De lessen die we leren van Jobs vrienden over hulpverlening zijn negatief, maar de drie vrienden zijn niet gelijk. Er is onderscheid tussen hen. Het boek stelt drie hulpverleners voor in plaats van één, omdat ieder van hen zijn eigen benadering van en boodschap voor Job heeft. Elifaz begint wel met enig gevoel voor Jobs nood, maar verliest later ook zijn geduld (Job 22). De andere twee zijn afstandelijker en staan boven hem. Geen van hen is in staat Job onvoorwaardelijk te accepteren.

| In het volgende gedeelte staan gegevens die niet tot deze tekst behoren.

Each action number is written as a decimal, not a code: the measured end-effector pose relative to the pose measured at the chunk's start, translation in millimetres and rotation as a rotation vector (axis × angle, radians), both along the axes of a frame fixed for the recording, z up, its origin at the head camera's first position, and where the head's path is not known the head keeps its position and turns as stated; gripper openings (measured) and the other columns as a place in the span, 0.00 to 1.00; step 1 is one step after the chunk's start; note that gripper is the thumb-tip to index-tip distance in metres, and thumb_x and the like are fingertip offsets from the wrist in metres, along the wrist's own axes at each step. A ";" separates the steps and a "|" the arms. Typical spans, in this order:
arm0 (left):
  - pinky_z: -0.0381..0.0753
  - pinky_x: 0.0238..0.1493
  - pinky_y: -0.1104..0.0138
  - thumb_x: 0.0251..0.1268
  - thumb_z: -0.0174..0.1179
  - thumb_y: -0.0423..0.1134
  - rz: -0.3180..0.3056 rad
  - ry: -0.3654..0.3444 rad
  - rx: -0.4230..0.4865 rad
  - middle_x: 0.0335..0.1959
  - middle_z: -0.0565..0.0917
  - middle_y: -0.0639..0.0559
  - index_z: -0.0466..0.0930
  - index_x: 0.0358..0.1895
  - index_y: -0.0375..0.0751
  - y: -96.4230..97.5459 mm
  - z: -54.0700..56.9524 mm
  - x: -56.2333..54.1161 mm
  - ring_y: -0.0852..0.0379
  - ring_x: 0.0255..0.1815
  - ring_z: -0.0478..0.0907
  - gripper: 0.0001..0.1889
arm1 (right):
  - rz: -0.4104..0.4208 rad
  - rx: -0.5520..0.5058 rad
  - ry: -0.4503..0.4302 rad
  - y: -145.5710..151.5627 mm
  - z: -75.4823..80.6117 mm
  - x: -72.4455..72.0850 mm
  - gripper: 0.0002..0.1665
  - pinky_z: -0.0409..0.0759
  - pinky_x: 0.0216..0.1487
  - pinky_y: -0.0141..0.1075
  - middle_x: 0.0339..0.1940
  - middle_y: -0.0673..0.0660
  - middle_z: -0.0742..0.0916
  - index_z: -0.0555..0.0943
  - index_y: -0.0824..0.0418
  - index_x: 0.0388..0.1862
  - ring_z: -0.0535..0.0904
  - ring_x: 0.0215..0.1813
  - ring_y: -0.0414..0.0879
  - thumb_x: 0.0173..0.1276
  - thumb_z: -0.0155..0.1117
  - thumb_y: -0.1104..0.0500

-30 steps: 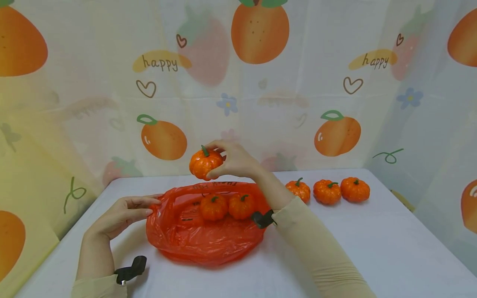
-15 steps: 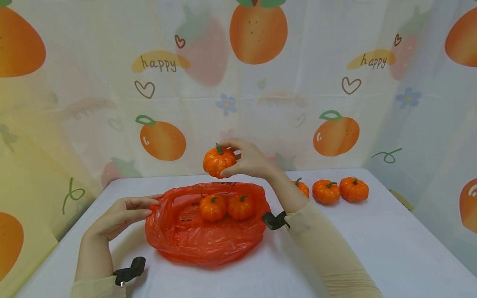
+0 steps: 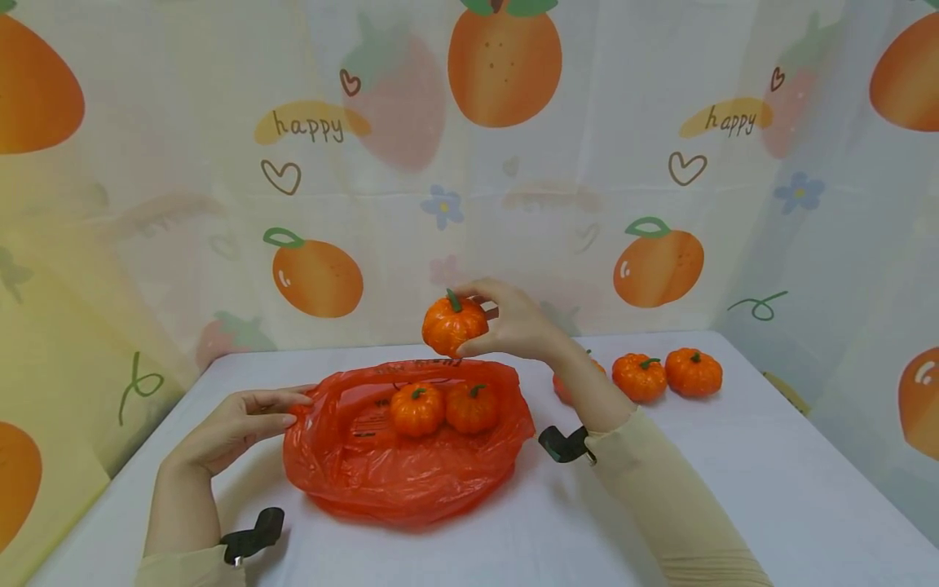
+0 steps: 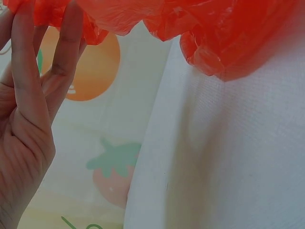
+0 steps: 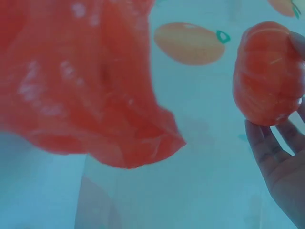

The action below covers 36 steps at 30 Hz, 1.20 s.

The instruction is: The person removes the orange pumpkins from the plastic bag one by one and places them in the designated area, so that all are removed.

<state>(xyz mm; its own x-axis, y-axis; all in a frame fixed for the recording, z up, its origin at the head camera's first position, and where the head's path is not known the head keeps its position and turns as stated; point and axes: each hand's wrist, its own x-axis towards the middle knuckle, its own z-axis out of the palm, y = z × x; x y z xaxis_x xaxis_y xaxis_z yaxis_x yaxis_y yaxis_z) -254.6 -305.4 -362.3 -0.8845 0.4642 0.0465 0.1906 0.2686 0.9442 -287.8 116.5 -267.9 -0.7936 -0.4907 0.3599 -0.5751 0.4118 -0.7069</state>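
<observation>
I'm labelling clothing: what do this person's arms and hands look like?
The left sleeve and right sleeve are beige, the right one finely creased. A left black device and a right black device, both angular, sit at the sleeve ends. The left hand and right hand wear no gloves.

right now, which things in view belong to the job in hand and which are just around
In the job:
held pumpkin in the right grip
red bag at the left grip
two pumpkins inside it
three pumpkins on the table, probably

Just around:
printed backdrop
black wrist gadgets
</observation>
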 end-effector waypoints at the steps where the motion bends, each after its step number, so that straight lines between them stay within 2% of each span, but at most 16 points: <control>1: 0.81 0.56 0.74 0.71 0.54 0.32 0.000 -0.001 0.002 0.61 0.80 0.72 0.76 0.59 0.26 0.1 -0.1 0.0 0.78 0.61 0.76 0.17 | -0.001 0.007 0.008 1.6 -0.9 0.8 0.38 0.79 0.63 0.46 0.61 0.49 0.81 0.78 0.53 0.62 0.75 0.62 0.48 0.49 0.79 0.57; 10: 0.81 0.56 0.74 0.72 0.54 0.31 -0.011 0.002 0.012 0.61 0.80 0.72 0.76 0.58 0.25 -0.2 -0.1 0.5 0.77 0.61 0.76 0.16 | -0.028 0.031 0.022 18.2 -7.5 10.4 0.37 0.80 0.63 0.46 0.59 0.48 0.82 0.78 0.50 0.62 0.76 0.61 0.46 0.50 0.79 0.56; 19: 0.81 0.56 0.75 0.72 0.53 0.29 -0.045 0.005 0.057 0.62 0.80 0.69 0.77 0.58 0.26 0.5 1.3 2.2 0.76 0.62 0.76 0.16 | -0.044 -0.024 -0.002 39.2 -15.3 15.6 0.38 0.77 0.64 0.50 0.59 0.50 0.82 0.76 0.52 0.63 0.75 0.61 0.49 0.51 0.79 0.58; 28: 0.81 0.55 0.73 0.72 0.54 0.31 -0.005 -0.012 0.009 0.60 0.81 0.72 0.78 0.58 0.27 2.1 -0.7 0.0 0.77 0.61 0.76 0.16 | -0.082 -0.008 0.016 55.3 -28.7 23.4 0.40 0.78 0.63 0.51 0.60 0.54 0.82 0.76 0.56 0.64 0.76 0.61 0.51 0.50 0.79 0.59; 36: 0.81 0.55 0.74 0.72 0.54 0.31 -0.011 -0.004 0.011 0.61 0.81 0.71 0.77 0.58 0.26 1.9 0.3 -0.5 0.77 0.61 0.76 0.16 | -0.120 0.001 0.022 68.7 -36.3 29.9 0.42 0.78 0.64 0.52 0.64 0.51 0.82 0.75 0.52 0.66 0.76 0.62 0.50 0.50 0.80 0.56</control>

Zeker, Job is een hardnekkige ‘patiënt’, maar zij zijn onbekwaam om bij hem betrokken te zijn. Hun advies zal goed bedoeld zijn, maar heeft als uitwerking dat Job nog hardnekkiger ten opzichte van hen wordt en hun steeds meer weerstand biedt. Ongetwijfeld is een groot deel van het probleem hun academische vasthoudendheid aan het gezichtspunt – dat zij weigeren te wijzigen –, namelijk dat zonde lijden teweegbrengt en omgekeerd dat lijden bewijst dat er zonde is.

Een belangrijke les die uit dit boek geleerd moet worden, is dat hulpverleners, zij die herderlijke zorg verlenen, niet in een ivoren toren moeten zitten. Zij moeten kunnen luisteren, betrokken raken en respect hebben voor de oprechtheid van de persoonlijkheid van de persoon die ze proberen te helpen. Tevens moeten ze altijd in gedachten houden dat het mogelijk is dat ze geen volledig inzicht hebben in de aard van het probleem. Ook hier geldt dat ons inzicht beperkt is en dat ons kennen ten dele en daardoor onvolkomen is (1Ko 13:9).

Bildad verwijt Job

Bildad, de Suhiet – waarschijnlijk een nakomeling van Suah, een zoon van Abraham (Gn 25:1-2) – neemt het woord om Job te antwoorden (Jb 8:1). Hij gaat van dezelfde grondgedachte uit als Elifaz, alleen is zijn toon harder en scherper. Elifaz begint vragend (Jb 4:2), maar Bildad stelt zich direct veroordelend op (Jb 8:2). Hij zet vol in op wat Job Elifaz heeft geantwoord en wil hem direct de mond snoeren. Job ervaart God als tegenstander en Bildad wil de rechtvaardigheid van God verdedigen. Misschien is dat dan ook de reden van zijn felheid en scherpe toon.

Hoelang is Job van plan zulke onzin te blijven verkondigen? Laat hij daar maar eens direct mee ophouden. Jobs woorden stellen ook nog eens helemaal niets voor. Hij heeft geklaagd dat de drie vrienden zijn woorden als wind, dat wil zeggen als niets betekenend achten (Jb 6:26). Bildad kaatst de bal terug. Hij versterkt Jobs beoordeling en noemt Jobs woorden nu “een geweldige [storm]wind”. Daarmee zegt hij dat de woorden van Job niet alleen niets, “wind”, zijn, maar dat ze ook nog eens opgeblazen, “geweldig”, zijn (vgl. Jb 15:2). Bildad beoordeelt het noodgeroep van Job als, wat wij zouden zeggen, ‘veel geschreeuw, maar weinig wol’.